The non-anode coating 22 may include an anode active material that forms an alloy with lithium or forms a compound with lithium.
Examples of the negative active material include amorphous carbon, gold (Au), platinum (Pt), palladium (Pd), silicon (Si), silver (Ag), aluminum (Al), bismuth (Bi), tin (Sn), and zinc (Zn). Here, examples of the amorphous carbon include Carbon Black (CB), Acetylene Black (AB), Furnace Black (FB), and Ketjen Black (KB).
The anode-free coating 22 may include only one anode active material or two or more anode active materials. For example, the anode-free coating layer 22 may include only amorphous carbon or at least one selected from Au, Pt, Pd, Si, Ag, Al, Bi, Sn, and Zn as an anode active material. The non-anode coating layer 22 may include amorphous carbon and a mixture of at least one selected from Au, Pt, Pd, Si, Ag, Al, Bi, Sn, and Zn as an anode active material. Here, the mixing weight ratio of the amorphous carbon to the mixture of at least one selected from Au, Pt, Pd, Si, Ag, Al, Bi, Sn, and Zn may be, for example, in the range of about 10:1 to about 1: 2. When the anode active material is composed of the above-described material, the characteristics of the all-solid secondary battery 1 can be further improved.
Here, when at least one selected from Au, Pt, Pd, Si, Ag, Al, Bi, Sn, and Zn is used as the anode active material, the particle size (i.e., average particle diameter) of such anode active material may be about 4 μm or less. In this case, the characteristics of the all-solid secondary battery 1 can be further improved. Here, the particle diameter of the negative electrode active material may be, for example, a median diameter (so-called D50) measured using a laser particle size distribution analyzer. In the following examples and comparative examples, the particle size was measured by this method. The lower limit of the particle diameter is not particularly limited, but may be, for example, about 10 nm.
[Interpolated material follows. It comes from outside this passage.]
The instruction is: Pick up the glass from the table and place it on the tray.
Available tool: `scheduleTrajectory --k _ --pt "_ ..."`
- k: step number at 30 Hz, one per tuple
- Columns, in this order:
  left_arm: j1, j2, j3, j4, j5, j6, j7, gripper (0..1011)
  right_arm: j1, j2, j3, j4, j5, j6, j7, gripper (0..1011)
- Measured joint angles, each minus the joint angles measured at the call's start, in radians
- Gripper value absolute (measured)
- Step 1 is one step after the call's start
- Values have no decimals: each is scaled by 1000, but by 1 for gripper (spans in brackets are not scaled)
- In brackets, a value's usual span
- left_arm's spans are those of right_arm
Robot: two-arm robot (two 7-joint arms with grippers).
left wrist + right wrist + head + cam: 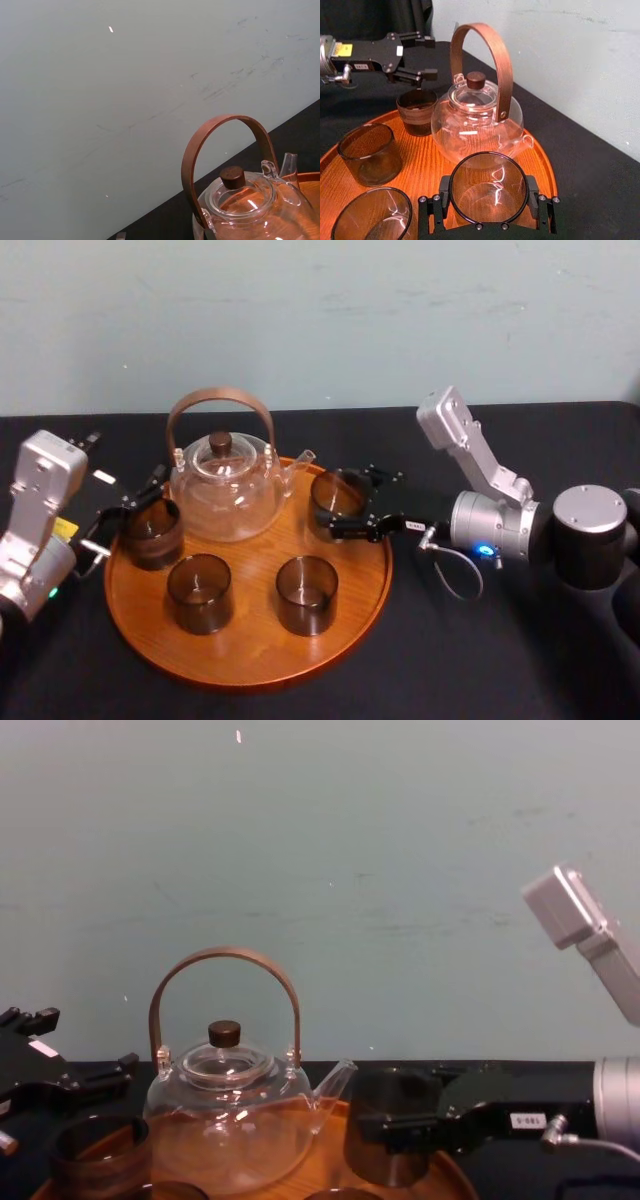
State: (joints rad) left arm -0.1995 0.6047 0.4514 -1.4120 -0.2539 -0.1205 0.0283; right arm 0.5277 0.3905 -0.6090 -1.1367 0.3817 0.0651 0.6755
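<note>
The flat, matte black table (480, 660) is being occupied at its middle by the large round orange-brown wooden tray (250, 655) with its low raised rim. At the back of the tray, a clear glass teapot (225, 490) with an arched brown wooden handle is being carried. The right gripper (345, 505) is being reached in from the right, and the left gripper (133, 498) is being held with its jaws apart just behind a smoky glass (152, 533) at the tray's left edge. Two more smoky glasses (199, 592) are being carried near the front. The task's glass (488, 187) – a smoky brown round tumbler – is being clamped between the right gripper's jaws at the tray's right rear, just inside the rim and close to the teapot's spout. Whether its base is being borne by the wood cannot be told. Two risks are being judged. If the glass is being set partly on the raised rim, it is likely to be tipped outward onto the table once it is being released. If it is being shifted toward the middle, the spout may be struck – glass against glass. A release made before the base is being supported would let it be dropped and possibly cracked.
</note>
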Motion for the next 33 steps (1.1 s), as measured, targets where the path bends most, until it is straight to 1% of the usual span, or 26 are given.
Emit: scheduleTrajectory --k 15,33 --pt "0 0 0 0 0 0 0 1001 3 -25 -6 58 -26 -15 -3 903" --pt "0 0 0 0 0 0 0 1001 3 -44 -2 92 -49 -14 -13 904"
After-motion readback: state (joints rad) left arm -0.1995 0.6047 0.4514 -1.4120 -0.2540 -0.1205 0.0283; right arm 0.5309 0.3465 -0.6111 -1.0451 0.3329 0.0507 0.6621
In addition, the anode active material may include a mixture of first particles formed of amorphous carbon and second particles formed of a metal or a semiconductor. Such metals or semiconductors may include, for example, Au, Pt, Pd, Si, Ag, Al, Bi, Sn, Zn, and the like. Here, the amount of the second particles may be in the range of about 8 wt% to about 60 wt%, for example about 10 wt% to about 50 wt%, based on the total weight of the mixture of the first particles and the second particles. In this case, the characteristics of the all-solid secondary battery 1 can be further improved.
The thickness of the anode-free coating 22 is not particularly limited, and may be in the range of about 1 μm to about 20 μm. When the thickness of the non-anode coating layer 22 is within the above range, the characteristics of the all-solid secondary battery 1 can be sufficiently improved. When the above binder is used, the thickness of the non-anode coating 22 can be easily secured to an appropriate level.
In the non-anode coating layer 22, additives such as a filler, a dispersant, or an ion conductor, which are used in a general solid battery, may be appropriately mixed.
The solid electrolyte 30 may include a compound of formula 1 according to an embodiment. The solid electrolyte 30 may include a general solid electrolyte, which may be used with the compound represented by formula 1.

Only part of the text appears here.